Sweden’s permissive approach to gambling sponsorship of football differs from its neighbors who go for bans, while betting operators continue to be sponsors for Swedish teams as the Netherlands concludes all gambling sponsorships by July 2025.
Sweden’s system allows state-owned Svenska Spel and licensed operators like Betsson and Unibet to sponsor football teams on the condition of “moderate” marketing clauses and raises massive revenue for teams from all leagues while maintaining the guardrails of responsible gaming intact.
Current sponsorship landscape
Swedish football clubs openly partner with licensed betting operators, and various Allsvenskan teams brand kits and pitch signage with betting brand names. The transition from unlicensed casino sponsors to newly licensed operators in 2019 indicated the market’s fast adaptation to the licensing regime.
State-owned Svenska Spel also has huge partnerships with the national federations and the youth sport movements and spends millions annually on community development. The private operators complement this funding in the form of commercial partnerships with the individual clubs.
Unlike the voluntary Premier League front-of-shirt gambling sponsor ban from 2026 or the blanket ban in the Netherlands, Swedish authorities have rebuffed pressures for further limits and view responsible sponsorship as strengthening sport funding and channelling the market.

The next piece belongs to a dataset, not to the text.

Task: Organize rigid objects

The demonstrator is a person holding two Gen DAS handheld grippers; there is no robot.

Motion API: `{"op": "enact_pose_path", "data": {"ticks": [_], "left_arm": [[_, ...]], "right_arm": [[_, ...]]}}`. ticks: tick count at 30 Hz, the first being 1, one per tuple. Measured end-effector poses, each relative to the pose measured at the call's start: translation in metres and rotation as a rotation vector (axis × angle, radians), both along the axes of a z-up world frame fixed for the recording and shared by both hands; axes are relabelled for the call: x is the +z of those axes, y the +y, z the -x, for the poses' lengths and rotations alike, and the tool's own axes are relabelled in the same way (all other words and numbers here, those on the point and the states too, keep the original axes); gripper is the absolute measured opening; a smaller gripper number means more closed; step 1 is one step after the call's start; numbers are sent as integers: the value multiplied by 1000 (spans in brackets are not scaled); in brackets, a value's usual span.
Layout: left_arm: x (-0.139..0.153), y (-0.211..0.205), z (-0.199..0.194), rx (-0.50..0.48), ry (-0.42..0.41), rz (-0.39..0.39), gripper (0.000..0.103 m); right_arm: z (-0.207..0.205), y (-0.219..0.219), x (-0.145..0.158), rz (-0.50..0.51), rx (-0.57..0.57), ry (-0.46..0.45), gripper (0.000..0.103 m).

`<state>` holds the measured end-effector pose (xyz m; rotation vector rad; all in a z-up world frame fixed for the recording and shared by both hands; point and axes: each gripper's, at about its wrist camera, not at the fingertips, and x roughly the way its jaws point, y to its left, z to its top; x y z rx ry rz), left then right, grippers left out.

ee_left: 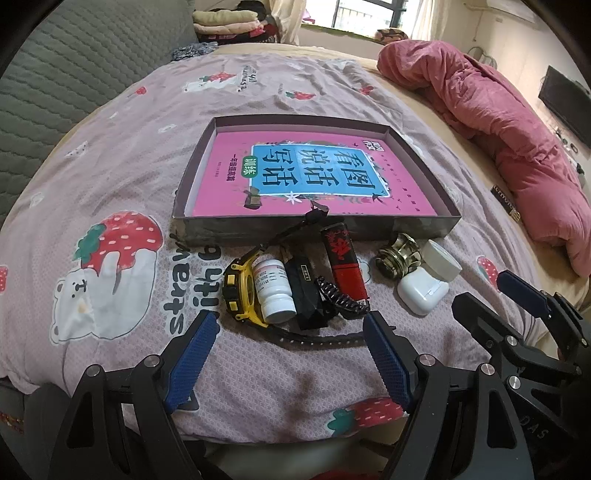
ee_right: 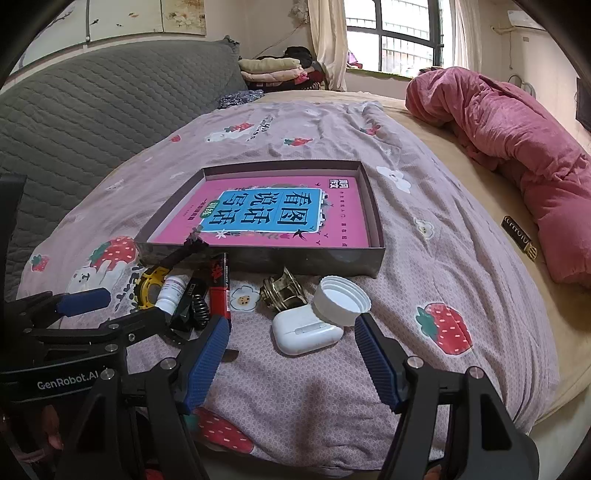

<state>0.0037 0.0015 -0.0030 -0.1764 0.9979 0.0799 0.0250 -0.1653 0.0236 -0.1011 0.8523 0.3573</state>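
Both hand-held grippers, left (ee_left: 290, 354) and right (ee_right: 291, 354), stand apart, empty. Straight ahead of the right: white plastic earbud case (ee_right: 306, 332), touching the white ribbed bottle cap (ee_right: 341, 301). Shallow grey cardboard box (ee_right: 373, 206) lies beyond. Risk: closing on the case likely nudges the cap, and the soft bed lets it roll.

Strawberry sheet (ee_left: 147, 155) over bed, pink quilt (ee_left: 498, 122) bunched at 2 o'clock, grey headboard (ee_left: 74, 74) at 10, folded clothes (ee_left: 229, 22) and window (ee_right: 391, 33) at 12, TV (ee_left: 565, 103) at 3.
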Motion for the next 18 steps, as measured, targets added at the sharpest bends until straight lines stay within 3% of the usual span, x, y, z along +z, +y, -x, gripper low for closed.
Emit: {"op": "enact_pose_path", "data": {"ticks": [18], "left_arm": [[1, -1, 1, -1, -4, 0, 82]], "right_arm": [[-1, -3, 1, -9, -12, -4, 70]]}}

Regulatory environment favoring partnerships
Sweden’s 2018 Gambling Act mandates that marketing be “moderate” but refrains from prescriptive sponsorship limits. This approach to regulation is a practical equilibrium between consumer safeguards and preserving sports revenue streams that benefit the population across the country.
“The co-operation between licensed gaming operators and sport offers a healthy environment in which responsible gambling messages go hand-in-hand with funding,” says industry research. Problem gambling awareness programmes are standard features of Svenska Spel’s sponsorship contracts.
Swedish Trade Association for Online Gambling (BOS) created codes of self-regulation that ensure that sponsorships do not involve children so as to mirror the self-regulatory environment.
Increasing European divergence
While Sweden maintains its open-mindedness, neighbours on the continent go the opposite ways. The Netherlands will abolish all gambling sport sponsorships until July 2025 and withdraw an estimated annual €70 million from Dutch football.
Germany allows blanket betting sponsorships with 17 of 18 Bundesliga clubs having gambling sponsors in the 2022/23 season, but political pressure for restrictions is gathering. The UK compromise agreement permits stadiums and sleeve branding but not front-of-shirt branding.
Sweden’s predictable regulatory climate has spared the financial shock of Dutch clubs, with some teams suffering 10% funding gaps from the lost revenue of dropped sponsorships.
Financial impacts on Swedish football
Perpetuation of gambling sponsorship provides Swedish football steady funding unavailable in increasingly clampdown European leagues. The top and second-tiered leagues alike benefit from relationships that would be prohibited elsewhere on the continent.
Licenses from gambling operators fund the development of players, infrastructure and community programmes in Swedish football. The licensing model assures the revenue is from legal sources governed by regulation and taxation.
Sports economists note that the Swedish model achieves optimal taxation revenue and sport funding and still incorporates consumer protections in the form of deposit limits and self-exclusion programs.
Future prospects remain positive
Despite occasional political arguments for tighter regulations on advertising, Swedish officials do not currently intend to follow the Dutch model of blanket banning. In 2021, a parliamentary committee rejected proposals for tighter restrictions and left things unchanged.
Sweden’s balanced approach of 85% market channelization plus sound sport funding provides a point of reaction to blanket bans being enacted elsewhere. Industry observers report Sweden’s model shows responsible gambling sponsorship and efficient player protection need not be mutually exclusive.
Since European football is governed by a patchwork of differing gambling regulations on sponsorship, Swedish teams stand to gain from predictable partnership revenues whilst competitors in small marketplaces seek elsewhere for finance.